Revenant author Michael Punke will be giving a lecture about George Bird Grinnell and Yellowstone bison at Montana State University Monday, October 16.
Punke will be speaking as part of MSU’s “Perspectives on the American West Lecture Series,” presented by the Center for Western Lands and Peoples and co-sponsored by the College of Arts and Architecture and the Burton K. Wheeler Center. His talk will take place at the Museum of the Rockies’ Hager Auditorium in Bozeman at 6 p.m. A book signing at 5:30 p.m. will precede the event.
The event is free and open to the public.

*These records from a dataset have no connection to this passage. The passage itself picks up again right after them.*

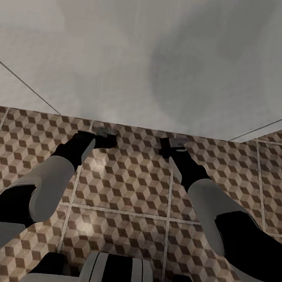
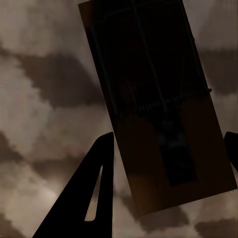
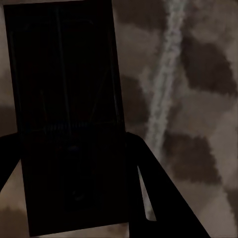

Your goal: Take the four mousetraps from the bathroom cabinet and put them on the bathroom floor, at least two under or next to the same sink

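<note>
Large square floor tiles (image 1: 123,189) printed with brown, beige and white cubes — pale grout between — lie under two flat rectangular wooden mousetraps, one shadowed tan-brown (image 2: 163,124), one near-black (image 3: 69,119).

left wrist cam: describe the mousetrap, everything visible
The mousetrap is a flat rectangular brown wooden board carrying a dark wire bar, a coil spring across its middle and a dark patch below that. It sits tilted between the left gripper's dark fingers, above the cube-patterned bathroom floor. Shadow hides finer detail.
</note>
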`<state>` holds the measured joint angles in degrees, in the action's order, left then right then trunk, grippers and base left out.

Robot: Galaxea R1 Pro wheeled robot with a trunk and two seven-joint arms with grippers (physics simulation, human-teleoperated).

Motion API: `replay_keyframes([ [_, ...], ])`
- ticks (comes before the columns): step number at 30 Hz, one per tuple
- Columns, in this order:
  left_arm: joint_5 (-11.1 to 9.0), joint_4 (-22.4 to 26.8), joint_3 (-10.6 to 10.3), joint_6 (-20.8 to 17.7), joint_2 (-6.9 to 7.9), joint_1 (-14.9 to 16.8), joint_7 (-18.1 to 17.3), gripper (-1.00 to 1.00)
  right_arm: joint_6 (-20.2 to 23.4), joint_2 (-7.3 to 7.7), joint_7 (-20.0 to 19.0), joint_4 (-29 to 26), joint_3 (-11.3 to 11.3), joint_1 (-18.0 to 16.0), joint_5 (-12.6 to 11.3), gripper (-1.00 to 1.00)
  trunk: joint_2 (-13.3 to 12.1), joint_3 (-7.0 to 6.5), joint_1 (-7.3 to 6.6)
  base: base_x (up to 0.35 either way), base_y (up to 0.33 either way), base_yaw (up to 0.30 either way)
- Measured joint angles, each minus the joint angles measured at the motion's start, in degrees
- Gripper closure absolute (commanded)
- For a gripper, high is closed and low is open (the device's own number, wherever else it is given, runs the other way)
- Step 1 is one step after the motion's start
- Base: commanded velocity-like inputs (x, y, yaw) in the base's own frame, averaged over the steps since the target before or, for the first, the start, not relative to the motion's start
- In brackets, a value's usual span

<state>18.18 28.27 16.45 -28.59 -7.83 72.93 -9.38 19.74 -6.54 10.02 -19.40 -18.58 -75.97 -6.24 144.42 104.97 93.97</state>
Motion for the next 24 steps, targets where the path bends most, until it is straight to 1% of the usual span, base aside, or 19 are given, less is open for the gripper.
replay_keyframes([
  [13,0.22,0.38,0.05,-0.03,0.08,0.28,0.23,1.0,-0.05,0.0,-0.07,0.16,-0.08,0.03,-0.07,1.0,0.0,0.0,0.0,0.0,0.0,0.0],
  [24,0.48,-1.73,0.06,0.0,0.45,1.13,0.58,1.0,-0.13,0.0,-0.07,0.12,-0.09,0.02,0.0,1.0,0.0,0.0,0.0,0.0,0.0,0.0],
])
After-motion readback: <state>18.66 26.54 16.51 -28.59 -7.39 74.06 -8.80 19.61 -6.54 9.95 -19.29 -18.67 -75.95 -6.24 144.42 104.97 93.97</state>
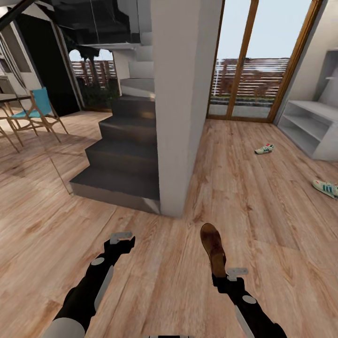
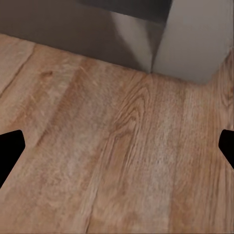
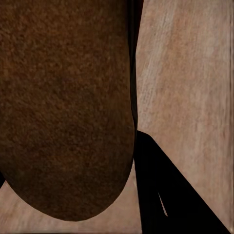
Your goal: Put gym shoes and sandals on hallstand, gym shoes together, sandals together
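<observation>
My right gripper (image 1: 218, 278) is shut on the heel end of a dark brown sandal (image 1: 212, 248), which points away from me above the corridor floor (image 1: 244, 206). Up close in the right wrist view, the sandal (image 3: 63, 107) has a dark finger (image 3: 156, 190) beside it. My left gripper (image 1: 120, 241) is open and holds nothing; its fingertips (image 2: 9, 151) stand wide apart over bare planks. Two white gym shoes with green stripes lie on the floor at the right, one (image 1: 264, 149) near the hallstand (image 1: 307, 126) and one (image 1: 326, 188) closer, at the picture's edge.
A thick white pillar (image 1: 180, 108) and dark grey stairs (image 1: 124, 155) rise straight ahead. Glass doors with wooden frames (image 1: 244, 61) close the far end. Chairs (image 1: 40, 112) and a table stand at the far left. Open floor stretches right toward the hallstand.
</observation>
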### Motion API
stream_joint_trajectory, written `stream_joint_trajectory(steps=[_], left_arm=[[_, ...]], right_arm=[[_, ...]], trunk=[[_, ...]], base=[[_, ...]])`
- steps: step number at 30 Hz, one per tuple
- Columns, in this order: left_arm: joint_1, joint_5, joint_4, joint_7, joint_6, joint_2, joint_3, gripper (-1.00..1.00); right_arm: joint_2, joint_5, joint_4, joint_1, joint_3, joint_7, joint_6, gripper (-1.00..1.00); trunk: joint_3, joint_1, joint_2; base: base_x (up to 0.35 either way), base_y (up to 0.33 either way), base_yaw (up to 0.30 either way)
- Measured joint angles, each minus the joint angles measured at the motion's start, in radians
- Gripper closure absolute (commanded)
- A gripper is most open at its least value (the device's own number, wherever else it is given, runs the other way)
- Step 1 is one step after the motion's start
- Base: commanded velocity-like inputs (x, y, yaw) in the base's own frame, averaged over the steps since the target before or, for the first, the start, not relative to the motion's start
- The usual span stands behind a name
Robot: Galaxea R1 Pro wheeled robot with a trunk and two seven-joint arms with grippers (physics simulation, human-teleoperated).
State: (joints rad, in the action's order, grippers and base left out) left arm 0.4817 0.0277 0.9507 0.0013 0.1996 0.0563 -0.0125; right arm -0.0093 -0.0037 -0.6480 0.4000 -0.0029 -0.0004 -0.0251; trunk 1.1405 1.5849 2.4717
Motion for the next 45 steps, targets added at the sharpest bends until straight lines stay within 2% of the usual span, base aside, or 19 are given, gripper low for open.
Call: stream_joint_trajectory(steps=[16, 31, 45], left_arm=[[0.000, 0.001, 0.000, 0.000, 0.000, 0.000, 0.000, -1.00], [0.000, 0.001, 0.000, 0.000, 0.000, 0.000, 0.000, -1.00], [0.000, 0.000, 0.000, 0.000, 0.000, 0.000, 0.000, -1.00]], right_arm=[[0.000, 0.000, 0.000, 0.000, 0.000, 0.000, 0.000, 1.00], [0.000, 0.000, 0.000, 0.000, 0.000, 0.000, 0.000, 1.00], [0.000, 0.000, 0.000, 0.000, 0.000, 0.000, 0.000, 1.00]], trunk=[[0.000, 0.000, 0.000], [0.000, 0.000, 0.000], [0.000, 0.000, 0.000]], base=[[0.045, 0.024, -0.299], [0.241, 0.164, -0.108], [0.020, 0.008, -0.269]])
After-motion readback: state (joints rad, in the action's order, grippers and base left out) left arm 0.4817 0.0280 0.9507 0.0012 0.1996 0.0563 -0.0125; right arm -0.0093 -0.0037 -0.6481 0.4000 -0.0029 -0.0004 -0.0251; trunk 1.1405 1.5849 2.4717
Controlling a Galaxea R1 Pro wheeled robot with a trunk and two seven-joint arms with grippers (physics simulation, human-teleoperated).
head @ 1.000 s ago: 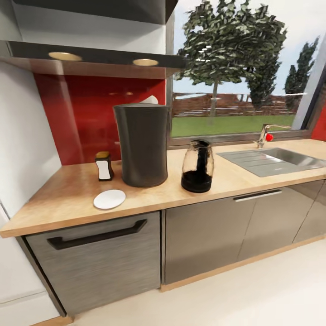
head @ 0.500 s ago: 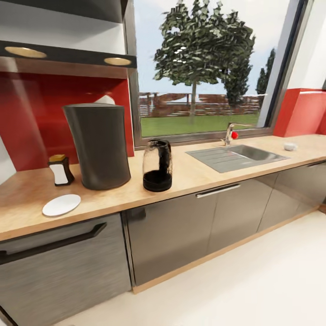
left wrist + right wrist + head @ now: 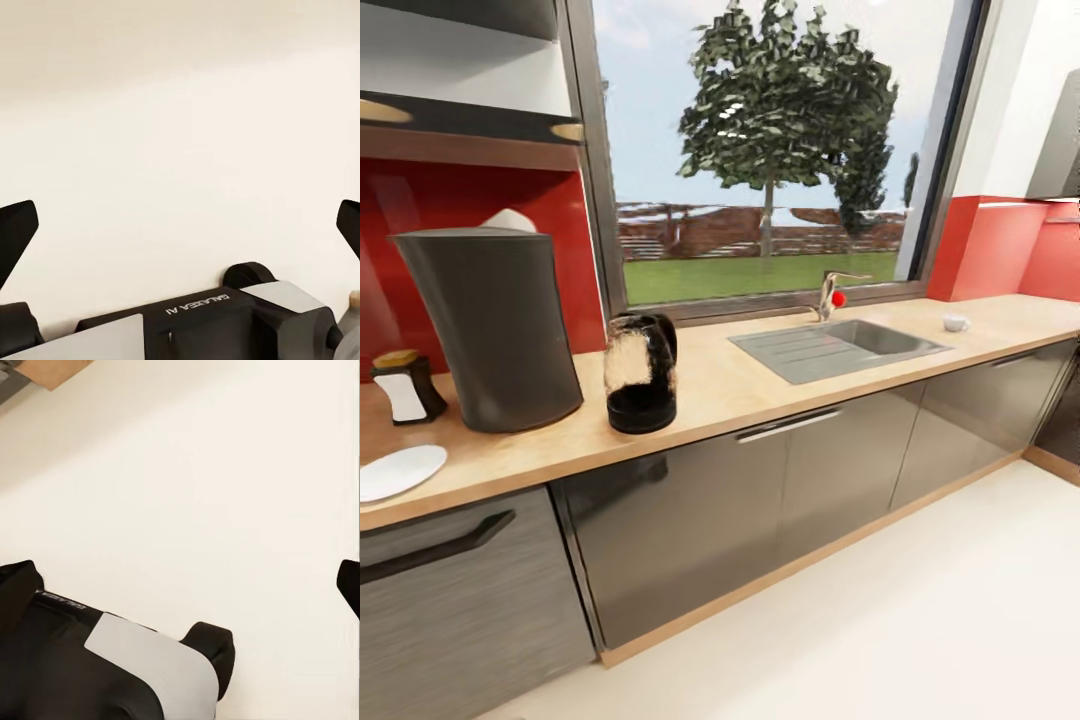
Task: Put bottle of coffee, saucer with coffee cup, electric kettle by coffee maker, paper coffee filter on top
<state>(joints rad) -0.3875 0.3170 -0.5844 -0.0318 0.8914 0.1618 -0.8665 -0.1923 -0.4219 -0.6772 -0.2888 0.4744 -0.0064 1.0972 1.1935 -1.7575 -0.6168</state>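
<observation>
The coffee cup (image 3: 956, 323) sits far along the table (image 3: 740, 385) past the sink (image 3: 835, 347), well apart from the saucer (image 3: 398, 472) beside the coffee maker (image 3: 490, 325). Both grippers, left (image 3: 180, 232) and right (image 3: 180, 581), hang wide and empty over the floor; a hurried reach could tip the cup.

Big window (image 3: 770, 160) straight ahead, tree and green lawn outside in daylight. Red backsplash (image 3: 1000, 245) on both sides of it. Steel sink (image 3: 835, 348) with a tap (image 3: 828, 295) sits below. Glossy grey cabinets (image 3: 760, 510) run along, pale floor (image 3: 920, 640) up close.
</observation>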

According to a MSU press release, Punke’s talk will be called “Last Stand: George Bird Grinnell, the Battle to Save the Buffalo and the Birth of the New West.” The title mirrors a 2007 book Punke wrote about Grinnell, where Punke argues Grinnell played an outsized role not only in preventing bison from going extinct but also in raising Yellowstone’s profile as a premier national park. From the news release:
Punke will discuss the saga of George Bird Grinnell, a scientist, journalist, hunter and a conservationist, who led the battle to save the buffalo from extinction and gave birth to the American conservation movement. In the final decades of the 19th century, an American buffalo herd once numbering 30 million was reduced to 23 animals. Fighting in the pages of magazines, in Washington’s halls of power and in the frozen valleys of Yellowstone National Park, Grinnell and his allies sought to preserve the icon. Grinnell shared his adventures with some of the greatest and most infamous characters of the American West—from John James Audubon and Buffalo Bill to George Armstrong Custer and Theodore Roosevelt.
As mentioned, Punke is the author of The Revenant, which was later adapted into a major motion picture. He is also the author of Fire and Brimstone: The North Butte Mining Disaster of 1917.
Born in Torrington, Wyoming, Punke lived in Missoula between 2003 and 2010, during which he wrote both Fire and Brimstone and Last Stand. Between 2010 and 2017, he served as Deputy U.S. Trade Representative and U.S. Ambassador to the World Trade Organization. He currently works as vice president for Global Public Policy at Amazon Web Services.
The Center for Western Lands and Peoples is an interdisciplinary research center within MSU’s College of Letters and Science, focusing on places and peoples in the American West and Canada.